You will also be an officer of the corporation. That role will require you to work closely with me, the other officers, and corporate staff to lead, develop, and maintain the most effective strategies and business processes we can to ensure Esterline’s success. In addition, you will have legal obligations and authority similar to that with which you are familiar as a director in the U.K. Our corporate secretary and corporate counsel will provide you further information as part of your orientation.

You will continue to report directly to Larry Kring, who has accepted a promotion to the role of Senior Group Vice President. As such, I have asked Larry to take chief responsibility for training new group vice presidents, for general supervision, and for formalizing key job processes.

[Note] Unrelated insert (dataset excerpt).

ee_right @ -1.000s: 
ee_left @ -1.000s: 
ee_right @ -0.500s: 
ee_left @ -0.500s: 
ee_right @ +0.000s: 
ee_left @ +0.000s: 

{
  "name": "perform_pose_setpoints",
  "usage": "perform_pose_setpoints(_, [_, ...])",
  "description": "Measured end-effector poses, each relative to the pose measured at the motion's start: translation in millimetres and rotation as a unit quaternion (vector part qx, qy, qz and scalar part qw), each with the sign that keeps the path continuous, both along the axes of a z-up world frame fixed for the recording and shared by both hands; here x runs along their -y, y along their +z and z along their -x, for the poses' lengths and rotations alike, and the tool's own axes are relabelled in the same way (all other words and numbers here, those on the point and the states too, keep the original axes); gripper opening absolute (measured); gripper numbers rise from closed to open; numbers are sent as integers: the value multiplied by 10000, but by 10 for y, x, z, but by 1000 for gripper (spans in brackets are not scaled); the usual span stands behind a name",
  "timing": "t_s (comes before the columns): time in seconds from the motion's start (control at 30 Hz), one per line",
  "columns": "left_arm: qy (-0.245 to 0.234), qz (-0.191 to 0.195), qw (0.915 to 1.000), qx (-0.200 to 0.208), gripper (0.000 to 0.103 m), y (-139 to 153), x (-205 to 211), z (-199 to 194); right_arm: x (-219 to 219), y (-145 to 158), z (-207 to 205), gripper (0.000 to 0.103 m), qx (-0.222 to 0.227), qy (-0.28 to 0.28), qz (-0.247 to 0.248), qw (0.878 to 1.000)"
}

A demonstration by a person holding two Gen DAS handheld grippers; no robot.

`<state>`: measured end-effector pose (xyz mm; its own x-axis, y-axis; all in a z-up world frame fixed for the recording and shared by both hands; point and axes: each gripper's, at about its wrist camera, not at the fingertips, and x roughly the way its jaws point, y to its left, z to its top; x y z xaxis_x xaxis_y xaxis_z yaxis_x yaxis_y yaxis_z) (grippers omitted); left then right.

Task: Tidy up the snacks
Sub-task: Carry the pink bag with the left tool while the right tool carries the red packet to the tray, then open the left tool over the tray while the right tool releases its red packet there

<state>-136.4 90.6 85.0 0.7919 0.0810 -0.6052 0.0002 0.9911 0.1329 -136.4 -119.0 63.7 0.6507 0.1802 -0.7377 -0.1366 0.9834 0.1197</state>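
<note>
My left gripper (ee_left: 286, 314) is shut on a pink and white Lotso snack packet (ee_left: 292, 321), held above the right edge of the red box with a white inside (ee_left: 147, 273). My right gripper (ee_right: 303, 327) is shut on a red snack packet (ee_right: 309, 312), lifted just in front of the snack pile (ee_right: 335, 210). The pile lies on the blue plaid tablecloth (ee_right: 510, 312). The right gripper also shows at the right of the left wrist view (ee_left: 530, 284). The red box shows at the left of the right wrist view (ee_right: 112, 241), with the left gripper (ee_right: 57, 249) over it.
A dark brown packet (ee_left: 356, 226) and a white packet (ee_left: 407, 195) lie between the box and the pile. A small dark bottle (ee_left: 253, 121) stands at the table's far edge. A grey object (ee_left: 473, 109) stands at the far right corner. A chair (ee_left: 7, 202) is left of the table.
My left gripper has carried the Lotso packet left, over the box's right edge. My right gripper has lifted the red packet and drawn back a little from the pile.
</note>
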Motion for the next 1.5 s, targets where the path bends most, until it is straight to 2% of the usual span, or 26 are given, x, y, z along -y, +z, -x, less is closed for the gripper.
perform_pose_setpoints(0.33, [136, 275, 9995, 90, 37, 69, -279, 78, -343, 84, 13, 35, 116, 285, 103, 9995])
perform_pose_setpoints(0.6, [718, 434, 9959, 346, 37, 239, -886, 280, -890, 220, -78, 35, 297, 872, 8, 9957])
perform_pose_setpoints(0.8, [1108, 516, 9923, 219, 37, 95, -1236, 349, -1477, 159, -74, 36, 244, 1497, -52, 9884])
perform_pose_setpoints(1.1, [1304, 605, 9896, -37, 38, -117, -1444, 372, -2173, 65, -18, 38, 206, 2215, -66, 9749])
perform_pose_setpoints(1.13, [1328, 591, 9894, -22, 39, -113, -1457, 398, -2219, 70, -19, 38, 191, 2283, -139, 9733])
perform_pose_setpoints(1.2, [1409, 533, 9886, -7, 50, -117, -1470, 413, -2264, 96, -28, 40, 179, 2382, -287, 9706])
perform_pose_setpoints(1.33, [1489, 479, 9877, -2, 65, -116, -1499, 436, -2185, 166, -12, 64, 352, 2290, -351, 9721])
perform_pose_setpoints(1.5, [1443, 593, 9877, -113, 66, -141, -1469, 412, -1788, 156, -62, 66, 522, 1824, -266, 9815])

Compensation.   As a corporate officer, Esterline’s Board of Directors, at their discretion, will establish all your compensation. Normally the Board reviews officer compensation on an annual basis, and makes various changes to plan designs, performance goals, and amounts based on professional consulting advice, on management recommendations, and on the corporation’s general business conditions. The Board has authorized the following for you:


 


  Salary.  We will pay your base salary at the rate of $265,000.00 per year gross, subject to various mandatory tax deductions, and to certain withholding for fringe benefits, as outlined below. This new rate will take effect retroactively as of your normal review date, January 1, 2005.1

  Annual Incentive Compensation.  You will also participate in Esterline’s Annual Incentive Compensation Plan effective for full fiscal year 2005 at a target award of 35% of base salary. A copy of the FY05 Annual IC Plan is enclosed for your information.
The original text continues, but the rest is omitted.